Perhaps most frustrating were the people who claimed to be, or otherwise seemed to be, allies in the struggle against racism who nevertheless made statements reminiscent of those in the first two groups. In their own frustration and difficulty accepting the realities of racism, a situation further coloured by the fact that they themselves had never needed to confront racism in a personal way, they fell into the same cognitive traps that made the race-baiting-accusers and the coded-linguists so galling. It was based on the tacit acceptance of a handful of unwarranted assumptions about members of minority groups who talk about race, or about the groups themselves.

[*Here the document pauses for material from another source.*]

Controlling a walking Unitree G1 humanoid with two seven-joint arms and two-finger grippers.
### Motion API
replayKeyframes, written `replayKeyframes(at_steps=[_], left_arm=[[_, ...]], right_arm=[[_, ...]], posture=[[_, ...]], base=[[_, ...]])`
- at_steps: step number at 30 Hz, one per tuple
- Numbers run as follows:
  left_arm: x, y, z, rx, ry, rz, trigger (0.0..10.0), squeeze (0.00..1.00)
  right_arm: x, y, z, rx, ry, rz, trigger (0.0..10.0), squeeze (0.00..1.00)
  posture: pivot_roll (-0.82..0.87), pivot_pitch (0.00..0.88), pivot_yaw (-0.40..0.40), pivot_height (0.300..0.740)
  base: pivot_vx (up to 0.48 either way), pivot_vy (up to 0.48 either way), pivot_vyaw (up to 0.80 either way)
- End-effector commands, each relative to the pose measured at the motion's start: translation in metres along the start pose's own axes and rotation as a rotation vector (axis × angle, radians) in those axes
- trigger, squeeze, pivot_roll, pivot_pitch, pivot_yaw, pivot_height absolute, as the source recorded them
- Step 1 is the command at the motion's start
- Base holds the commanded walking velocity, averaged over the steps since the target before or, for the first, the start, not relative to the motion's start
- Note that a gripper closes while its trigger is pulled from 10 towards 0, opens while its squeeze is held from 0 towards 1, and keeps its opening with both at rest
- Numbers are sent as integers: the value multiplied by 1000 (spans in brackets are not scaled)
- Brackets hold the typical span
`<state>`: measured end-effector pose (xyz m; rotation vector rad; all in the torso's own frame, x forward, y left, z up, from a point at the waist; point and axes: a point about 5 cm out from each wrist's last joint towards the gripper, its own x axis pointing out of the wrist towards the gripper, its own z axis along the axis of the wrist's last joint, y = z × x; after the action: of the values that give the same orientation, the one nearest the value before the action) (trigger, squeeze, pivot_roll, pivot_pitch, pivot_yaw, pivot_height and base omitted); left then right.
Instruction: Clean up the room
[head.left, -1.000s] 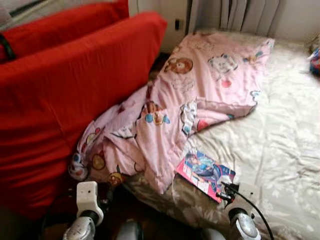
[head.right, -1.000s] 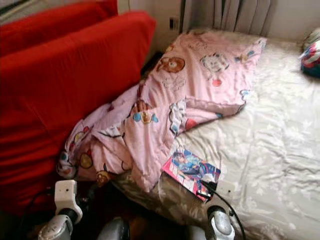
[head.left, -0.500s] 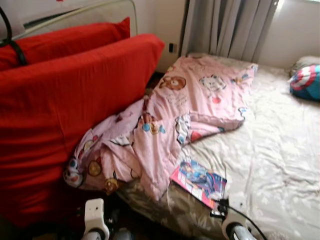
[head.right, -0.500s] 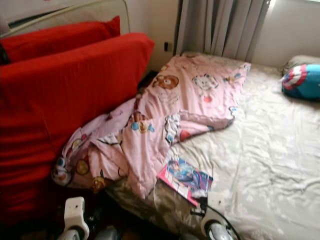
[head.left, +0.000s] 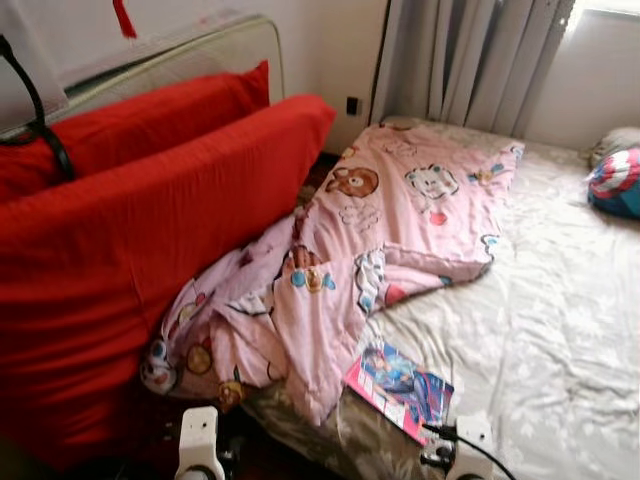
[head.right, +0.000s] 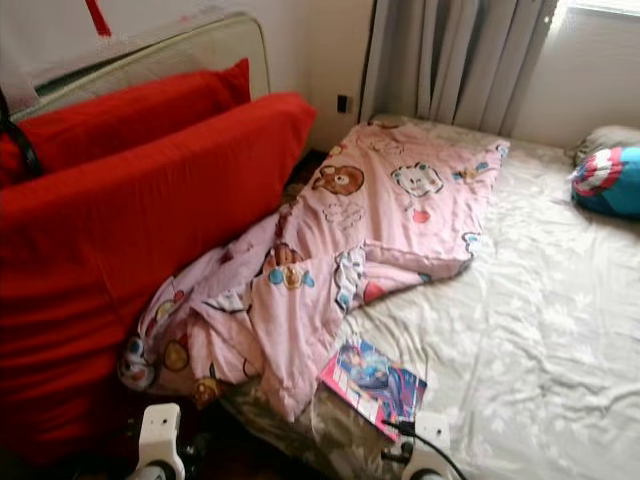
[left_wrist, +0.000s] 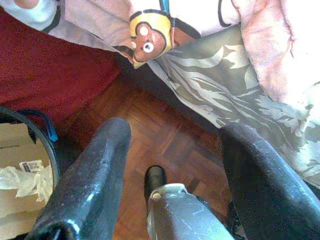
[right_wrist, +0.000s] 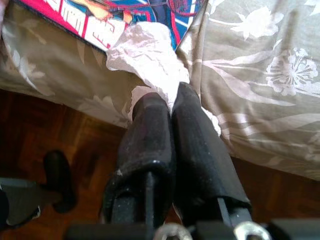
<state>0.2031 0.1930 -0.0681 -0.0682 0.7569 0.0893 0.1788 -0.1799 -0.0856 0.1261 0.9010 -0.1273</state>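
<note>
As the head camera tips up from a second ago, more of the far wall, the curtain (head.right: 455, 60) and the window comes into view, and my two wrists sink toward the near edge of the picture; the bed (head.left: 560, 330) and what lies on it keep their places, so I read this as my own straightening, not things moving. I judge that I am lifting away from the bed edge with a piece of rubbish in hand, and that a bin is the next stop.

In the right wrist view the right gripper (right_wrist: 167, 102) has its fingers (right_wrist: 150, 135) pressed together on a crumpled white tissue (right_wrist: 145, 55). The tissue hangs just off the near edge of the bed, touching or just above the corner of the comic book (head.left: 400, 388). It is a loose wad with no clear long axis; its bulk trails away from the fingertips toward the book.

The left gripper (left_wrist: 172, 150) hangs idle over the wooden floor (left_wrist: 150, 140) with its fingers wide apart and nothing between them.

The book lies flat near the near edge of the bed, its long axis running from near right to far left. The pink blanket (head.left: 400, 220) sprawls from the far middle of the bed down between the bed and the red sofa (head.left: 150, 240) on the left. Both are still to be tidied.
</note>
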Motion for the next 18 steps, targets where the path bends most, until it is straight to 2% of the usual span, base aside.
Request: replayKeyframes(at_steps=[1, 7, 10, 13, 18], left_arm=[[-1, 0, -5, 24, 27, 1, 10000, 0], [0, 0, -5, 7, 30, 19, 10000, 0], [-1, 1, -8, -24, 39, 48, 10000, 0], [-1, 0, -8, -26, 41, 43, 10000, 0], [-1, -1, -9, -23, 44, 42, 10000, 0]], right_arm=[[-4, -11, -14, -2, 50, -17, 10000, 0], [-7, -24, -21, -22, 70, -18, 10000, 0], [-10, -27, -26, -58, 77, -2, 10000, 0], [-8, -20, -24, -65, 77, 7, 10000, 0], [-8, -20, -22, -69, 73, 16, 10000, 0]], posture=[[17, 0, -44, 740], [24, 0, -51, 740], [38, 0, -64, 740], [35, 0, -64, 740], [29, 0, -66, 740]], base=[[0, 0, 0], [0, 0, 0], [0, 0, 742], [0, 0, 800], [0, 0, 800]])
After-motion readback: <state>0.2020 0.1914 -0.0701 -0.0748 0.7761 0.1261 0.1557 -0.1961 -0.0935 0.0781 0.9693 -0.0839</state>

And so, over a number of years and bruised friendships and self-recriminations over al of the racist statements I let slide because I was “picking my battles”, my skill at detecting racist sentiments grew. I knew, within a couple of sentences, where a coded or dismissive line of reasoning was going – often before the speaker hirself knew that there was any racial component to hir speech. I could rattle off refutations and dig my heels in on things that seemed innocent enough, but that I knew were the first baby-steps toward victim blaming and racial attack. I began to see the racial elements of things that even I hadn’t considered relevant before. It was like a goddamn Spidey sense.

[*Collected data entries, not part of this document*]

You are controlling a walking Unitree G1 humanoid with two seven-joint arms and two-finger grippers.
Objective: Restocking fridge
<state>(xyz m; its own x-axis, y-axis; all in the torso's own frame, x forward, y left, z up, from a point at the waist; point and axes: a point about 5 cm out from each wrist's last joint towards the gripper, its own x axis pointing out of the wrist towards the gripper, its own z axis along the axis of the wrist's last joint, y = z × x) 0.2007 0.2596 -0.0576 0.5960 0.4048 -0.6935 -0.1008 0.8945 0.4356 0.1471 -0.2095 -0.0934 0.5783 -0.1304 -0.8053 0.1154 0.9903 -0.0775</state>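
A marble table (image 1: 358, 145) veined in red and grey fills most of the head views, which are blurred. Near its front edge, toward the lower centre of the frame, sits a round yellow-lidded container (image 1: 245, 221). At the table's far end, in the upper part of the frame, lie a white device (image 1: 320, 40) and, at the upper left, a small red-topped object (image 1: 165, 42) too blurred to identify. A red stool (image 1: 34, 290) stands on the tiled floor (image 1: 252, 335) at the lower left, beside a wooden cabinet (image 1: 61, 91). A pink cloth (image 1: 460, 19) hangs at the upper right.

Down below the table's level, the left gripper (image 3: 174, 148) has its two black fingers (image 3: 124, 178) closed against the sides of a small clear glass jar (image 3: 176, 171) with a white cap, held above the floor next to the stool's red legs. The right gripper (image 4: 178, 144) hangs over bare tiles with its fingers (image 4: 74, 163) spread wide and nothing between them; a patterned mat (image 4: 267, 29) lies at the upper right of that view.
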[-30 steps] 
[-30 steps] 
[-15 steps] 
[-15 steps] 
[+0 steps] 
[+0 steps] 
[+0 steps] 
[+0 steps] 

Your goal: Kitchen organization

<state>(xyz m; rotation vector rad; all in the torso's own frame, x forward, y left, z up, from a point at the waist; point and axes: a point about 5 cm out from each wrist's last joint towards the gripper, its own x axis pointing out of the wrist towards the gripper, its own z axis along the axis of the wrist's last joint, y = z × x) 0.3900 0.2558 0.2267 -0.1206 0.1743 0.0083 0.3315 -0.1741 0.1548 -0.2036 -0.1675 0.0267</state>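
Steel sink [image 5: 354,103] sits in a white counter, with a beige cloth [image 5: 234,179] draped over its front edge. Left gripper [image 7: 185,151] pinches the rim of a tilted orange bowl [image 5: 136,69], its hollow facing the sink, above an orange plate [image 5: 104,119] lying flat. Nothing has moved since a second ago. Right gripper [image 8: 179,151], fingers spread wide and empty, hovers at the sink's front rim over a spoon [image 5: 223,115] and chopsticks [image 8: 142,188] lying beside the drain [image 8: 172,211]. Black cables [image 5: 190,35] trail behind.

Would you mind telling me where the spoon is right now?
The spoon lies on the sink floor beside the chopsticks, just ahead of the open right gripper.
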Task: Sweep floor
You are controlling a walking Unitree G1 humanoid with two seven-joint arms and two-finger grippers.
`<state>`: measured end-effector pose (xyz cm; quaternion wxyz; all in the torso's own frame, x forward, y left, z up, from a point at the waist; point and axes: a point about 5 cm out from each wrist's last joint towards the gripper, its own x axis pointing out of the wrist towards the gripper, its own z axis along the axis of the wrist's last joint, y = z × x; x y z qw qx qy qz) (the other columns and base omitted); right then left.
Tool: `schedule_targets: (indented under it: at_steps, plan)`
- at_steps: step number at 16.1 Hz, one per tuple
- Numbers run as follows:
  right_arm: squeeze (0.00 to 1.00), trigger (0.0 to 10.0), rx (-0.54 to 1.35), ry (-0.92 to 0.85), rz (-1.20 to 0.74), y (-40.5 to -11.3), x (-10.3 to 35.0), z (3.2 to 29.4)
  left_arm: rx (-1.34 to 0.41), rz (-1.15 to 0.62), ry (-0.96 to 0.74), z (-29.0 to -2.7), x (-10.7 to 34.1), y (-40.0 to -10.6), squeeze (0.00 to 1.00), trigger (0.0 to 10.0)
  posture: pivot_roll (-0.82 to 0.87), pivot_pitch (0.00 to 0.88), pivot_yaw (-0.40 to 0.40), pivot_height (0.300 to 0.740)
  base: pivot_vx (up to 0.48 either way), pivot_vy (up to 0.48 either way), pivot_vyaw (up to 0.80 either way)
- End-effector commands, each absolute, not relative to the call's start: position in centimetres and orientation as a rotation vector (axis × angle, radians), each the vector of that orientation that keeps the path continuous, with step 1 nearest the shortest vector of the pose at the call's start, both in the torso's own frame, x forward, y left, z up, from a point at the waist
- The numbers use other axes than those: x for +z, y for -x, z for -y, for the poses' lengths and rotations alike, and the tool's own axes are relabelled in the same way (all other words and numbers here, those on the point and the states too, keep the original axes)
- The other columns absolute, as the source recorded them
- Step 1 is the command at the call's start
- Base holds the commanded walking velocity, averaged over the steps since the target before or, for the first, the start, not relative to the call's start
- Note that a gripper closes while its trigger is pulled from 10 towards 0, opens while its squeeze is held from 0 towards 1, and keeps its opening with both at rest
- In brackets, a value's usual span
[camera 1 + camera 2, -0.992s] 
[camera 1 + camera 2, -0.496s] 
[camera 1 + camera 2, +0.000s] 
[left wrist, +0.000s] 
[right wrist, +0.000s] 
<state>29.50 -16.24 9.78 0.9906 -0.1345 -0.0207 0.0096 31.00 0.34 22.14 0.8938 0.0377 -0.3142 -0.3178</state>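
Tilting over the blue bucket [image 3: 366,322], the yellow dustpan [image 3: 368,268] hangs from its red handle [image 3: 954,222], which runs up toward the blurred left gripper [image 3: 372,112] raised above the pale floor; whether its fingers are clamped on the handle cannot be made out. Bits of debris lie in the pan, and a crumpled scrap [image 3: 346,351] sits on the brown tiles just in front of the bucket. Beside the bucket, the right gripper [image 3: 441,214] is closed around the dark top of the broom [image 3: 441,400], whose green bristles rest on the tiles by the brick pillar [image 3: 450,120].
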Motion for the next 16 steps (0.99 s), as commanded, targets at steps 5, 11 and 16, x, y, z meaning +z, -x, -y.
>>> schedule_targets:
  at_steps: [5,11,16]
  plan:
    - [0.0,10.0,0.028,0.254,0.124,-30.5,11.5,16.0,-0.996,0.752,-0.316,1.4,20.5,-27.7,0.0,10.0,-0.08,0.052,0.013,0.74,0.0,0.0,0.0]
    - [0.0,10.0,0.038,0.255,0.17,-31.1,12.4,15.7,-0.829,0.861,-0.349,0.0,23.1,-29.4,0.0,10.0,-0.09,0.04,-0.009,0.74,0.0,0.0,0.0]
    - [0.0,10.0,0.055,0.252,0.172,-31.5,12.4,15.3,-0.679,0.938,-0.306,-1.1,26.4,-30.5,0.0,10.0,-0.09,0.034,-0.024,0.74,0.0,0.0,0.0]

This wasn’t, however, the same thing as developing a skill set to gain some kind of advantage in blogging or in winning arguments or seeming erudite on internet comment threads. For me, like so many racialized behaviours that I developed over the years, it was about survival. I couldn’t afford to accommodate where those conversations were going, because at the end of the conversation came an attack on me. I couldn’t afford to accept the accusation of ‘race baiting’, because it meant that the next time that person was confronted with a racial issue, they’d use my tacit approval as a loophole to escape confronting their own flawed cognition. I couldn’t afford to let my friends make racist arguments out of benign ignorance, because ultimately the chickens of their ignorance would come home to roost on either my head or the head of another person of colour, maybe not through active oppression, but through the propagation of a racist system that is built on axioms never uttered aloud, but acted upon with impunity.

My story is not unique. People of colour, LGBT folks, women, anyone on the lower side of a power divide have developed this kind of reflexive ESP for dehumanizing statements. They (we) have learned to navigate the waters of these discussions after years of failure. We’ve put in hours, many of them against our will, battling the forces of oppression and the selective blindness of privilege in our day-to-day lives. We have to. Failure to develop these skills means getting washed away in the undertow of those waters when the tide of public opinion turns against us.

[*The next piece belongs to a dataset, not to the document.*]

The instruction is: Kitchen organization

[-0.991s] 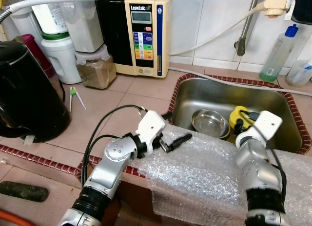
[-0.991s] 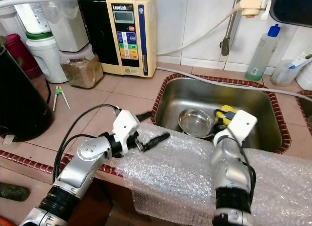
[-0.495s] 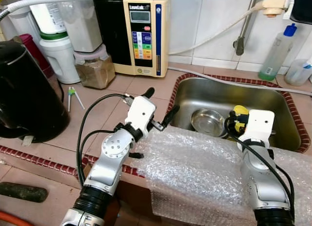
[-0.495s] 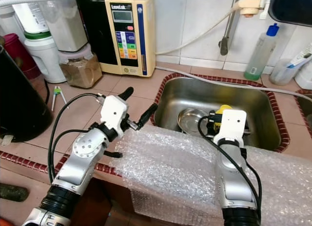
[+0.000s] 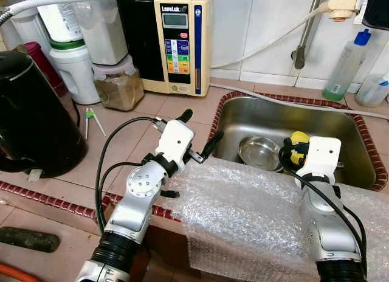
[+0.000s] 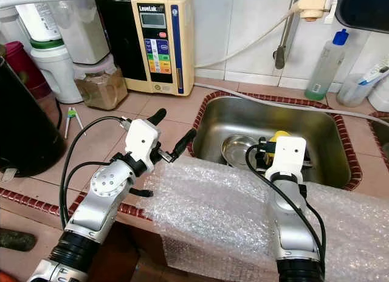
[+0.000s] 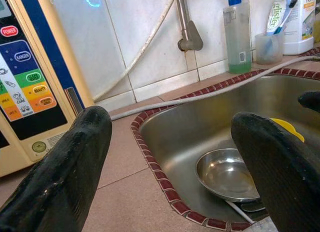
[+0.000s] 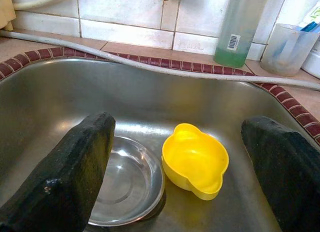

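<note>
Here the right gripper (image 8: pixel 180 157), fingers spread wide and empty, hovers just above the yellow bowl (image 8: pixel 195 159) in the sink (image 8: pixel 60 92), likely light, rigid, slick plastic, best pinched at its rim.

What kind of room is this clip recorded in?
Most likely a home kitchen: a tiled counter holds a steel sink with a metal bowl and a yellow bowl inside, plus a black kettle and a wall-side water-purifier unit.
</note>
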Robot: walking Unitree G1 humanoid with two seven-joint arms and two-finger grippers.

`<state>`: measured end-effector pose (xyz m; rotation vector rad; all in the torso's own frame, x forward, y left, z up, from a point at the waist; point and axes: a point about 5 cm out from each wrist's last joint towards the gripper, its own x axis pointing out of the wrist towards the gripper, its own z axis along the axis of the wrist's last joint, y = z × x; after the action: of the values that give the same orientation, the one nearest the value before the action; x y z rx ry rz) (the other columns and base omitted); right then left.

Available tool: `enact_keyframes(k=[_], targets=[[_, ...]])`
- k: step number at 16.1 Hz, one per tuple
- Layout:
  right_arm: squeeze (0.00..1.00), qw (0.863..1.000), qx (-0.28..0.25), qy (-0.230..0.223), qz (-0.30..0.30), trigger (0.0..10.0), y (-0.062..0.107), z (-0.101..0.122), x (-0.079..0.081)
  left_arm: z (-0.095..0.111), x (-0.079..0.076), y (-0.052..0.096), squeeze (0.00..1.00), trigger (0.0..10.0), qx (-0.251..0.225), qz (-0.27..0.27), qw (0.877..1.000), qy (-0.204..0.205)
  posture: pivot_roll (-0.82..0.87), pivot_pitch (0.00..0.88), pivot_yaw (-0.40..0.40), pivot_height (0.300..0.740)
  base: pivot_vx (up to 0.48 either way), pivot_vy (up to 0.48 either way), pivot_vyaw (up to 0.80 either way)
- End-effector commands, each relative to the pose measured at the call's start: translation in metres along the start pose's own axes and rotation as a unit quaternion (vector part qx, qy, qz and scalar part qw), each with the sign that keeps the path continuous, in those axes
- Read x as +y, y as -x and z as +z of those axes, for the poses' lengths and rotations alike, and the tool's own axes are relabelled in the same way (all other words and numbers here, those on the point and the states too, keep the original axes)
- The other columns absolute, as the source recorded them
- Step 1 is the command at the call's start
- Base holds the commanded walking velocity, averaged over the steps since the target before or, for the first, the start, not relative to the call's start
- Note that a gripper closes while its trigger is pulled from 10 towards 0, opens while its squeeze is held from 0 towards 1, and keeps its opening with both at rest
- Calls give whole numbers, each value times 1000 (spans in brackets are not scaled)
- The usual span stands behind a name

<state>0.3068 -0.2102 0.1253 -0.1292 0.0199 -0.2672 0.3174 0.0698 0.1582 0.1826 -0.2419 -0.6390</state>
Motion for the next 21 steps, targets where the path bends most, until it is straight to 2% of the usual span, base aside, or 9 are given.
enact_keyframes(k=[1,5,6,7,8,12,13,19,21], targets=[[1000,1000,-8,1,-1,10000,0,4,0,4,2,0,1000,10000,-7,5,1000,-10,51,0,38,740,0,0,0],[1000,1000,-8,1,-1,10000,0,4,0,4,2,0,1000,10000,-7,5,1000,-10,51,0,38,740,0,0,0],[1000,1000,-19,15,1,10000,3,6,-1,5,3,-1,1000,10000,-8,27,1000,-10,51,0,38,740,0,0,0],[1000,995,-95,25,32,10000,34,28,-6,-6,26,30,1000,10000,7,167,986,-21,40,0,8,740,0,0,0],[1000,991,-126,26,45,10000,48,37,-8,-10,35,44,1000,10000,14,220,975,-30,40,0,8,740,0,0,0],[1000,991,-124,24,40,10000,50,38,-8,-10,36,45,1000,10000,21,231,972,-37,43,0,15,740,0,0,0],[1000,991,-125,23,40,10000,53,40,-9,-9,36,46,0,10000,23,237,970,-44,44,0,15,740,0,0,0],[1000,990,-130,8,59,10000,55,44,-3,-11,32,52,0,10000,33,223,971,-81,48,0,12,740,0,0,0],[1000,990,-127,16,67,10000,55,43,0,-11,32,51,0,10000,32,222,972,-66,50,0,11,740,0,0,691]])
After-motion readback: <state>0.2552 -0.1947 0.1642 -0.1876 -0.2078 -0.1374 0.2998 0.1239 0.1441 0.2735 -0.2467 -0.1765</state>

People who have complained to me about feeling “ganged up on” or “bullied” when entering into minority spaces, often with seemingly-benign intentions, therefore get little sympathy from me. After all, there’s the obvious issue of separating the honest confused from the willful abusive, but even allowing for that I don’t find such appeals for “the benefit of the doubt” persuasive. Extending the benefit of the doubt to everyone who doesn’t saunter into a conversation wearing a “bigot” badge means that members of minority groups are being asked to unlearn what they (we) have learned – to forget that our emotional and psychological survival sometimes depends on early detection and rapid response. The world that forges us does not often give us the ‘benefit of the doubt’ when talking about our own stories, and more often than not punishes us for speaking up.